When the word "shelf" shows up in a line of the data below, copy that whole line.

__Given information__
===============

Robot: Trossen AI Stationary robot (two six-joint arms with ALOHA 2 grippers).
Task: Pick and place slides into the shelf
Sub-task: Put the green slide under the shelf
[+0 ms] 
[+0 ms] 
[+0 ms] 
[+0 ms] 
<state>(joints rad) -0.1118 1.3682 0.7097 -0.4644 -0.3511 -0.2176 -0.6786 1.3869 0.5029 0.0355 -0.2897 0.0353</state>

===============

__Your solution__
Task: Pick and place slides into the shelf
Sub-task: Put the green slide under the shelf

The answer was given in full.